Well, you could always use "-2145095671"...
Actually, this is supposed to be an unsigned int, and it was construced with hex values and shifts.
But well, quite.
Now, with the integer unification, how is ioctl() supposed to work? I cannot figure out how to make it work in this case.
The shortest way I know of going from 2149871625L to -2145095671 is the still-fairly-gross:
v = 2149871625L ~int(~v&0xFFFFFFFF) -2145095671
I suppose the best thing is to introduce an "unsignedint" type for this purpose.
Or some kind of bitfield type, maybe. C uses integers both as bitfields and to count things, and at least in my opinion the default assumption in Python should be that this is what an integer is being used for, but when you need a bitfield it can all get a bit horrible. That said, I think in this case we can just make fcntl_ioctl use the (new-ish) 'I' format argument to PyArg_ParseTuple and then you'll just be able to use 2149871625L and be happy (I think, haven't tried this).
As it is right now, I cannot use 2.4 at all.
/Slightly/ odd place to mae this report! Hope this mail helped. Cheers, mwh -- I'm okay with intellegent buildings, I'm okay with non-sentient buildings.

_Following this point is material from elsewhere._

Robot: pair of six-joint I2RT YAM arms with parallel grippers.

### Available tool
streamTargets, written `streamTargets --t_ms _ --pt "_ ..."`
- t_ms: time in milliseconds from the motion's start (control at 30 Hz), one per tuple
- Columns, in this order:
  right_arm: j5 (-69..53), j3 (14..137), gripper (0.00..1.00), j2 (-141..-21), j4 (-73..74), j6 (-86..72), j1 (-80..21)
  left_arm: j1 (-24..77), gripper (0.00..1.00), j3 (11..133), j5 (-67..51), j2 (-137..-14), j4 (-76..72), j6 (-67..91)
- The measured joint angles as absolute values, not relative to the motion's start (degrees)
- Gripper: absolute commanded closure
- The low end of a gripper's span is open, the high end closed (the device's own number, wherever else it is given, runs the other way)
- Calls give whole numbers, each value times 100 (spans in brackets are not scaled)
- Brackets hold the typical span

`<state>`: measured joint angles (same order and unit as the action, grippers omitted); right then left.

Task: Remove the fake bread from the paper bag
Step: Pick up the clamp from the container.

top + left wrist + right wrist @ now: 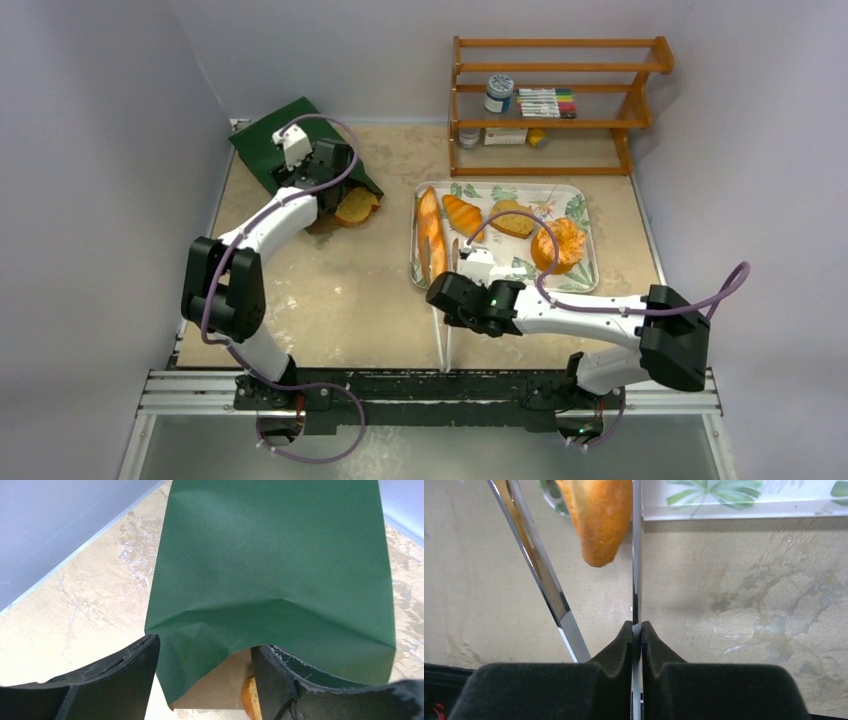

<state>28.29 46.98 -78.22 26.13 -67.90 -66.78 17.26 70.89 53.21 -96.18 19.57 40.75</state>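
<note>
The dark green paper bag (268, 135) lies flat at the back left, its brown-lined mouth toward the tray. A tan bread piece (356, 206) sticks out of the mouth; its orange edge shows in the left wrist view (248, 698). My left gripper (336, 190) is open at the mouth (205, 646), with its right finger (280, 680) under the bag's top layer (270, 570). My right gripper (447, 288) is shut on one arm of metal tongs (636, 555). A baguette tip (599, 520) lies between the tong arms.
A leaf-print tray (580, 200) holds a baguette (431, 235), a croissant (462, 214), a bun (512, 220) and a crinkly orange pastry (559, 245). A wooden shelf (555, 68) with a jar and markers stands at the back right. Walls close both sides.
</note>
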Motion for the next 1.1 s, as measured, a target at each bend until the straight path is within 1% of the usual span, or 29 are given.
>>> streamTargets --t_ms 167,333,500,700,800,900,1100 --pt "3009 5052 98 -7824 2773 -6700 -6707 1732 28 7057 5124 -9378 2047 4143" --pt "3048 5295 99 -7863 2834 -6462 -6707 1890 27 6705 5004 -8930 2117 4254" --pt "3048 5568 100 -8058 2834 -6064 -6705 2379 27 6410 5013 -8383 2276 4372" --pt "3044 5876 100 -8278 2727 -5476 -6595 2823 24 6359 4873 -7494 2462 4464" --pt "3041 6149 100 -8517 2620 -5155 -6521 2867 23 6309 4624 -6945 2510 4547" --pt "3044 6458 100 -8777 2543 -4831 -6479 2871 23 6309 4272 -6692 2530 4602" --pt "3037 7028 100 -9264 2327 -4294 -6434 2871 22 6309 3376 -6764 2624 4637"
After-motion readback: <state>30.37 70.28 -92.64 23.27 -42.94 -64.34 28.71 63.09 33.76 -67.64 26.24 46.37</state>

I have serious reservations about stupid buildings. -- Dan Sheppard, ucam.chat (from Owen Dunn's summary of the year)
On Sat, 18 Jun 2005, Michael Hudson wrote:
The shortest way I know of going from 2149871625L to -2145095671 is the still-fairly-gross:
v = 2149871625L ~int(~v&0xFFFFFFFF) -2145095671
I suppose the best thing is to introduce an "unsignedint" type for this purpose.

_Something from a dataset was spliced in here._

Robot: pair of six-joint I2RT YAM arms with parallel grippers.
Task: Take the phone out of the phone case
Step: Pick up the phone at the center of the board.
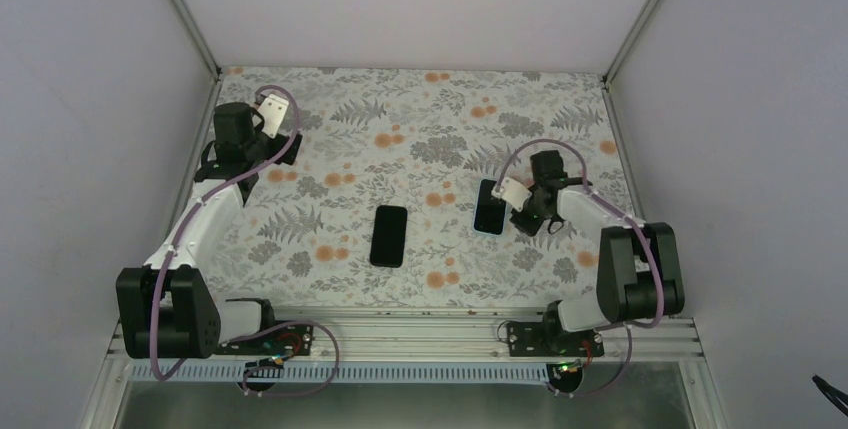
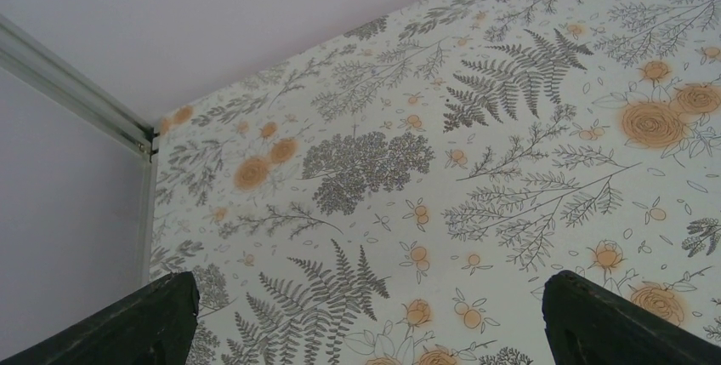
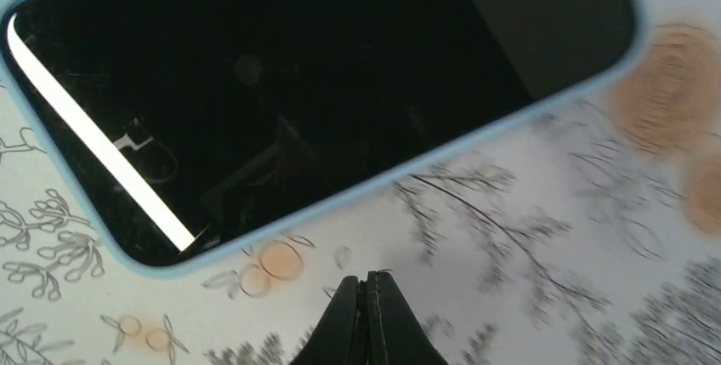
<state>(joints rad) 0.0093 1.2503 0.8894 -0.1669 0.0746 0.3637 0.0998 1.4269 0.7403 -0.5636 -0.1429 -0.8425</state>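
Rt tool (image 3: 367,278) closed beside phone (image 1: 490,207), long axis near-far.

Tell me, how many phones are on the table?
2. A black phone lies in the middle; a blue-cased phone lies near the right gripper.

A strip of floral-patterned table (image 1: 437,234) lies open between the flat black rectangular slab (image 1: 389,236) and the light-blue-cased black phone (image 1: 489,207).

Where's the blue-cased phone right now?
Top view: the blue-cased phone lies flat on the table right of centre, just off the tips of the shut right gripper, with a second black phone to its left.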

Or some kind of bitfield type, maybe.
C uses integers both as bitfields and to count things, and at least in my opinion the default assumption in Python should be that this is what an integer is being used for, but when you need a bitfield it can all get a bit horrible.
That said, I think in this case we can just make fcntl_ioctl use the (new-ish) 'I' format argument to PyArg_ParseTuple and then you'll just be able to use 2149871625L and be happy (I think, haven't tried this).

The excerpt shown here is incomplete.